¿Hay sentido en hacer parte del proyecto cultural moderno de Occidente desde una de sus periferias y a la vez pretender ser uno de sus mayores críticos? Esta duda política y existencial, propia del pensamiento crítico autónomo, ha florecido en diversos autores de América Latina, desde exponentes de la izquierda marxista a los de una derecha reaccionaria, y emerge con singular fuerza en el pensador conservador bogotano Nicolás Gómez Dávila (1913-1994).
Gómez Dávila, más que un reaccionario, fue un tradicionalista. Tal como en Jorge Luis Borges, el desdén por el presente corría por su ADN estético y, en muchos casos, se impuso al político.

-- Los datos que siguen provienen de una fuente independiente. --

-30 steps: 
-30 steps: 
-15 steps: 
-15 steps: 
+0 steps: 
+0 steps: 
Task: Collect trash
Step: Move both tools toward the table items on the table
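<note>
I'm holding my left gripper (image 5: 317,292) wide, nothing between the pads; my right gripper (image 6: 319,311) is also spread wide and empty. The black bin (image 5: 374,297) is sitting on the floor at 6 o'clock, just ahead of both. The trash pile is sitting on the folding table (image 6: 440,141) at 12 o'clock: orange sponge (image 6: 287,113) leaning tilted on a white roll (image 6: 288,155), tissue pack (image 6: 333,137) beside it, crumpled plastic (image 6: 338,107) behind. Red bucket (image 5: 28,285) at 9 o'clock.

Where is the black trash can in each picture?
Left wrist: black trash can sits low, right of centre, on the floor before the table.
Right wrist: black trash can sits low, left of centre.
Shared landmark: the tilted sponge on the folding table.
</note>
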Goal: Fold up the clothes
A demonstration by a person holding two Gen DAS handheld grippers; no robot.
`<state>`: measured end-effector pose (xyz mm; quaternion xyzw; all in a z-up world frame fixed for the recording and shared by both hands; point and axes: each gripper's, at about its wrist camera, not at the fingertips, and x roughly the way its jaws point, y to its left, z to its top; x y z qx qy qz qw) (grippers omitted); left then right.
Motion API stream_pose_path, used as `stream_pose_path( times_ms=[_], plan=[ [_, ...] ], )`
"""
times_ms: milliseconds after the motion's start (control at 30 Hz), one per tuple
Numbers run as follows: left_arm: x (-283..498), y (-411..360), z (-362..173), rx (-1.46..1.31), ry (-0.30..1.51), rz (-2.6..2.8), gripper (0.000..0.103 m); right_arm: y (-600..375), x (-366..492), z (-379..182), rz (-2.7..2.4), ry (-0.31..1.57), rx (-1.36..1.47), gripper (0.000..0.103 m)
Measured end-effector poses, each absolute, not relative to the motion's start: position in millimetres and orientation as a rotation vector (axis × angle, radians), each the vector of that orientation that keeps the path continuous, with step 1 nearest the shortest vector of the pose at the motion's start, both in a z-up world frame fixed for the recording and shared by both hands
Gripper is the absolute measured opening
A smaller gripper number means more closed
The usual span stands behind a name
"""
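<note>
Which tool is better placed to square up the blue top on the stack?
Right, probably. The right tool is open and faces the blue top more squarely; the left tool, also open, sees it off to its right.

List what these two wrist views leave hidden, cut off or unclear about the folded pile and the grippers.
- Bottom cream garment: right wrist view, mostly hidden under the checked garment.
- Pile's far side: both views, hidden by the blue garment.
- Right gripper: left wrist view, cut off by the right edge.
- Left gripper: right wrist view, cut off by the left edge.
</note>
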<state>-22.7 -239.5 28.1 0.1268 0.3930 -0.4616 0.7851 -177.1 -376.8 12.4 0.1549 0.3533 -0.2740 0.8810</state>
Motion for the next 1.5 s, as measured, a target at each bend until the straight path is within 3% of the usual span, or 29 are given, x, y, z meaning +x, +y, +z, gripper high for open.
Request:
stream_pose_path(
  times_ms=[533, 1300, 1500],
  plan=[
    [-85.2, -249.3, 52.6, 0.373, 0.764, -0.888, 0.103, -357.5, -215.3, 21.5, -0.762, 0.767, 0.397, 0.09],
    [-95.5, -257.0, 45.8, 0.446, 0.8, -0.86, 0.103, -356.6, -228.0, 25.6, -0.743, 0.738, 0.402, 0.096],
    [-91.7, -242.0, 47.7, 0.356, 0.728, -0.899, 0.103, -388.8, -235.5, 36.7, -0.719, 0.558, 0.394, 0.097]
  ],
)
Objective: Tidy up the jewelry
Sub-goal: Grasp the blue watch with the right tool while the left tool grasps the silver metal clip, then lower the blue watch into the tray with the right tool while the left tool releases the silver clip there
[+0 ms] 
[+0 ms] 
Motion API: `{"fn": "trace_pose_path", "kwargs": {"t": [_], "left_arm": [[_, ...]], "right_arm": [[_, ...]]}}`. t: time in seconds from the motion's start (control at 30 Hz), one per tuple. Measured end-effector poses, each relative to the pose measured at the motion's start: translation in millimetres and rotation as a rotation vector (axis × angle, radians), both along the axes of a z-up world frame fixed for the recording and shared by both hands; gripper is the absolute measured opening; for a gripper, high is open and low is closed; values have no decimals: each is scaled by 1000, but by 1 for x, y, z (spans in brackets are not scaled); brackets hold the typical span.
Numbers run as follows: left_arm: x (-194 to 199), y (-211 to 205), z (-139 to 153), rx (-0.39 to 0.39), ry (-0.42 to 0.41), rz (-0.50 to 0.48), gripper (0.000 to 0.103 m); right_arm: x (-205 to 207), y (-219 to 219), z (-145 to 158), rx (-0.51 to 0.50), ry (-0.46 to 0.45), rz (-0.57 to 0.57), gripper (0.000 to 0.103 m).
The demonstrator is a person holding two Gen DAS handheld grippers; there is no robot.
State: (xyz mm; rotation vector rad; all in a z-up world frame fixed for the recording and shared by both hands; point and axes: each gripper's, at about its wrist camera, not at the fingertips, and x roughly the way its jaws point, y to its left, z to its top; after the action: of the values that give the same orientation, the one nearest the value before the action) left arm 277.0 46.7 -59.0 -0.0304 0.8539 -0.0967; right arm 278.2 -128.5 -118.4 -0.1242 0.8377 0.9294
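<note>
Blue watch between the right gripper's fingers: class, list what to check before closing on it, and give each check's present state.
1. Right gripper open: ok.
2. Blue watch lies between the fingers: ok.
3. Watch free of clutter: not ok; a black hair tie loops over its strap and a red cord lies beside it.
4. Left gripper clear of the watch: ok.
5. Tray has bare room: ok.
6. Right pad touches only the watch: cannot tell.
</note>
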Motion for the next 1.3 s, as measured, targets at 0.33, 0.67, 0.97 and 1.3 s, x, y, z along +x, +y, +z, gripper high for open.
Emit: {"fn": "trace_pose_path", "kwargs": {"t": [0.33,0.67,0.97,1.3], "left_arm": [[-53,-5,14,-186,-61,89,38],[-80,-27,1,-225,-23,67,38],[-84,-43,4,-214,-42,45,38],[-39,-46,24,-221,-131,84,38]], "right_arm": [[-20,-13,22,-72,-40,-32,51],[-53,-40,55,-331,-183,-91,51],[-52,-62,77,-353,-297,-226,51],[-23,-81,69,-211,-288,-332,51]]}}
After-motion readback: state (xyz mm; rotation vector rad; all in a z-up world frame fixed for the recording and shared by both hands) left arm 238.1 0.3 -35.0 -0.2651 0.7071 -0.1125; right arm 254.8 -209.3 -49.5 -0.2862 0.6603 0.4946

De allí que —como en el argentino— su espeso sentido del humor y su despiadada crítica a la banalidad y corrupción que habría alcanzado la sociedad liberal en la era moderna pudiera incomodar a los optimistas o a los revolucionarios. Pero es justamente ese grado de incomodidad, es decir, de libertad de pensamiento basado en su escepticismo antropológico, su conocimiento de las lenguas clásicas y de autores como Tucídides, Buckhard, Montaigne, Pascal o Nietzsche lo que hizo que su obra se convierta hoy en uno de los aportes más atípicos y destacados del pensamiento colombiano y latinoamericano a los estudios políticos. Si bien sus escolios se dieron a conocer a finales de la década de 1970, es con la reedición prologada por el italiano Franco Volpi que en el nuevo milenio comienzan a cruzar fronteras, y llega su legado a ser presentado y comentado en Alemania.
Curiosamente el pensamiento paradójico y jerárquico de Nicolás Gómez Dávila, donde su desdén por el concepto de soberanía popular, su señalamiento a los errores teológicos de la Iglesia Católica y la vulgaridad generalizada adopta en la síntesis su esplendor, se asemeja en su estrategia al posmoderno Twitter (como ya lo emulan algunos de sus seguidores). Para muestra, un botón:
– El mundo moderno no será castigado. Es el castigo.
– Verdadero aristócrata es el que tiene vida interior. Cualquiera que sea su origen, su rango o su fortuna.
– La historia debe relatarse como tragedia, no como desacierto.
– El mito es el único modo de expresar verdades simples.
– La vida escribe sus mejores textos en apéndices y márgenes.